Ship Soo indeed is Sino-Korean for 'Ten Hands'.   The form comes to TSD via Karate from Japan via Tote of Okinawa via the martial arts of Southern China.  Most likely, the form is derived from Shaolin Tiger/Crane which was popularized by the _'Ten Tigers of Kwantung' _(considered to be the ten best martial artists in Kwantung Province), legendary figures in a resistence to the Ching Dynasty.  The art comes from the Southern Shaolin Temple and has survived today in variation among such southern Chinese Martial Arts as Choy Li Fut and Hung Gar.   Thus...there is a rich cultural history to 'Ship Soo'.  

The Emperor



> The Ten Tigers of Kwantung:
> Wong Yan Lum
> Tit Kiu Sam
> Jao Tai
> Wong Kay Ying
> Sou Hak Fu
> Tit Ji Chan
> Wong Ching Haw
> Sou Hut Yee
> Tam Jai Kwan
> Wong Fei Hung


----------



## Chizikunbo

Thank you for those insights master hancock...
--josh


----------



## JT_the_Ninja

For another perspective (the one given to me by my sa bom nim), in Korean culture, I'm given to believe, the number 10 is often seen as the number of completion. You can only be a 10th dan if you've died (completed your life), for example.
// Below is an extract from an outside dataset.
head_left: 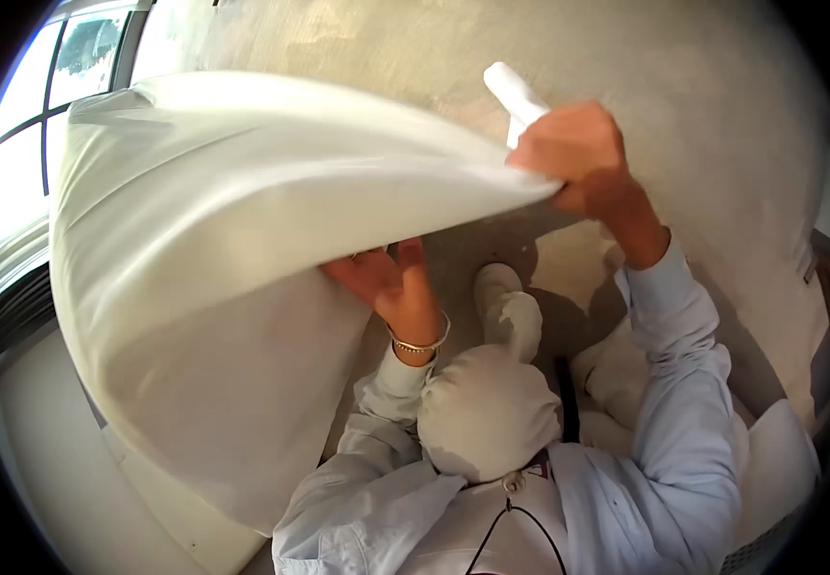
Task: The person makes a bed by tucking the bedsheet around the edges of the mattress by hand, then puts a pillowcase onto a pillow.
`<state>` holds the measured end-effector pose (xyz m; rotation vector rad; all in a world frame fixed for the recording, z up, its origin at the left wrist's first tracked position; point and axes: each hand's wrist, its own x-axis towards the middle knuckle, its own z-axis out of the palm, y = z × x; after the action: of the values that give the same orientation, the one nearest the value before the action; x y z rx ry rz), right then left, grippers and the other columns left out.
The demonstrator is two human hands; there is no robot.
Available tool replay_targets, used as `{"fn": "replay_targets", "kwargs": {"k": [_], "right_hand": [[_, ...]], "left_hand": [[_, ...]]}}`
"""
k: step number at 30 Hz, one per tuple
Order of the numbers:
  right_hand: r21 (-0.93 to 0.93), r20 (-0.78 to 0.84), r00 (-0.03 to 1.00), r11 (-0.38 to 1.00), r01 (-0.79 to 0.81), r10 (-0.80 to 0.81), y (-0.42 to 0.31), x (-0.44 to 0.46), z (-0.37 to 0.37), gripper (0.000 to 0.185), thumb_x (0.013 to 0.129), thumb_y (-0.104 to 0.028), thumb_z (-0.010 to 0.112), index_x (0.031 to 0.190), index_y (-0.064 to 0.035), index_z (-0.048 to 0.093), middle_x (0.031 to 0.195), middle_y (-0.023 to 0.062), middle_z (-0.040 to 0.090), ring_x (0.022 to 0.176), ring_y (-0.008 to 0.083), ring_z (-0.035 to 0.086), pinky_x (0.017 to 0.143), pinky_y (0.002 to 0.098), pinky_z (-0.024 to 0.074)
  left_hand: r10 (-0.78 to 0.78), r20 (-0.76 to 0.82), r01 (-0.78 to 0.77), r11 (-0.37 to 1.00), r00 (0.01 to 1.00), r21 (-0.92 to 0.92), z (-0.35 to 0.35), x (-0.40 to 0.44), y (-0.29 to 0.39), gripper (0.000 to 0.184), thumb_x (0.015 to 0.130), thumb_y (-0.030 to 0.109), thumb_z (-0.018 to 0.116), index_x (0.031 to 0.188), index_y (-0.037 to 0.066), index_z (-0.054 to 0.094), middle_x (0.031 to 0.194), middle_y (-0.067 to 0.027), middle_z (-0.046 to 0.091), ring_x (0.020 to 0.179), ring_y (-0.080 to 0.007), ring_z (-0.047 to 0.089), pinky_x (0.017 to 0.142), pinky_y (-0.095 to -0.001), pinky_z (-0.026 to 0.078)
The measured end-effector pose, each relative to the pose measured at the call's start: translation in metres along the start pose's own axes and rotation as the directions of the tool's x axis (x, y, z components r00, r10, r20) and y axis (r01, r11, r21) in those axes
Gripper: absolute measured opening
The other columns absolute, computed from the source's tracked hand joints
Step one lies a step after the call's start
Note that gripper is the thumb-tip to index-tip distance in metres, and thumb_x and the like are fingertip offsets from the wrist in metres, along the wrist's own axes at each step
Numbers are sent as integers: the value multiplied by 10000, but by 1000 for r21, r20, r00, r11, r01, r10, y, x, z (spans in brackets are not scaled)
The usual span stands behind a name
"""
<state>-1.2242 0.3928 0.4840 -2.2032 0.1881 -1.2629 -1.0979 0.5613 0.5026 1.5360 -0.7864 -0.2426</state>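
Observation:
A large white sheet of cloth point(242, 182) billows across the left and middle of the view, draped over something bulky. My right hand point(573, 158) is closed round the sheet's gathered corner and holds it raised. Below the lifted edge is my left hand point(386, 287), palm up, with the thumb apart and the fingertips partly hidden by the cloth. It touches or nearly touches the underside; nothing else shows in it. A bracelet point(420, 343) circles my left wrist.
Behind my right hand, a rolled white piece point(513, 91) lies over the concrete floor point(702, 105). A window point(46, 105) is at the upper left, with a pale panel point(70, 422) at the lower left. My bent knee point(488, 412) is at the lower middle.

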Motion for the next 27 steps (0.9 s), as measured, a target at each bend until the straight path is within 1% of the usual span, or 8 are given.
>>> {"fn": "replay_targets", "kwargs": {"k": [4,8,10,13,20,22,23,27], "right_hand": [[11,204,951,972,236,-234,-39,10,20,116,652,-153,648,652,-108,540,581,2,491,465,156,486,416,282,408],[78,199,946,967,244,-255,-44,-19,40,173,667,-140,637,606,-112,477,536,-2,407,450,149,458,400,273,380],[192,3,993,975,114,-117,-27,-36,53,234,685,-137,631,582,-124,421,527,1,332,441,133,419,384,262,341],[97,158,954,966,240,-253,-22,-17,34,271,697,-132,641,572,-125,400,519,-2,340,431,134,419,376,266,336],[386,243,894,883,266,-376,-73,-24,79,291,812,-215,607,608,-109,428,529,0,383,441,132,452,405,269,376],[431,221,894,861,270,-391,-77,-29,101,282,817,-226,600,622,-103,439,559,7,402,461,135,460,410,278,378],[513,275,881,833,205,-386,-82,-30,114,264,840,-230,576,636,-98,473,558,13,451,494,165,507,444,293,407],[633,364,864,773,44,-348,-100,-37,148,210,861,-211,527,696,-82,530,617,46,534,601,212,564,549,321,438]], "left_hand": [[-152,-79,167,957,985,238,-36,8,-14,531,799,-6,555,1278,-31,329,1247,-145,411,1140,-222,412,984,-336,302],[-72,-11,72,967,997,246,-45,1,-29,416,829,8,544,1217,-30,399,1182,-121,462,1091,-198,438,949,-318,329],[-29,36,20,972,999,235,-44,-3,-31,361,845,16,539,1187,-30,434,1149,-108,487,1066,-185,451,932,-309,342],[10,100,-32,974,995,224,-54,-2,-18,283,868,27,531,1141,-29,486,1100,-90,525,1029,-166,470,906,-296,363],[226,366,-169,969,903,-182,-76,11,81,85,823,-18,481,770,34,521,824,-107,584,723,-213,593,645,-346,508],[646,488,-650,735,586,-193,-80,19,78,76,766,-30,499,766,38,533,808,-123,583,702,-272,605,610,-375,525],[632,629,-716,678,453,-165,-83,25,84,96,721,1,557,813,23,575,857,-145,595,764,-304,613,666,-378,530],[334,842,-462,879,423,-117,-53,34,79,289,727,37,593,1015,13,581,1002,-168,595,954,-345,583,827,-444,476]]}}
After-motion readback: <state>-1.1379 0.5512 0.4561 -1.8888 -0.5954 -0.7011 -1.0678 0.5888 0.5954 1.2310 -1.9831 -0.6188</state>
Sip soo is a form that is all hands - it's completely made up of hand techniques. It's a bit of a sideways explanation, but it works for me.

I too have heard it called the form of the bear. I guess the analogy is that bears (except Kuma from Tekken) only really fight with their hands. The series of palm strikes and double outside-inside blocks certainly looks like something a bear might be seen doing.


----------



## MBuzzy

I'd like to reenergize this thread - can someon give me their interpretations of the applications for the opening two movements to Sip Soo?


----------



## Chizikunbo

MBuzzy said:


> I'd like to reenergize this thread - can someon give me their interpretations of the applications for the opening two movements to Sip Soo?


Ill video tape some stuff for ya, but I need to translate it to digital cause I only have my VHS camcorder working...so "bare" with me hehehe


----------



## MBuzzy

Thank you!  That would be great!


----------



## Master K

mjd said:


> Sip translates to TEN or in some circles MANY, Soo translates to HANDS or in some circles DEFENSE.
> 
> The most widely used translation is Ten hands, it has also been translated as many hands or many defenses.
> 
> Also, I have been told the pattern represents the number 10, not sure on that one.
> 
> If you have been taught Sip Soo Hyung, you will notice very powerful and broad attacks with the hands and feet, this is symbolic to the bear striking with its paws and claws.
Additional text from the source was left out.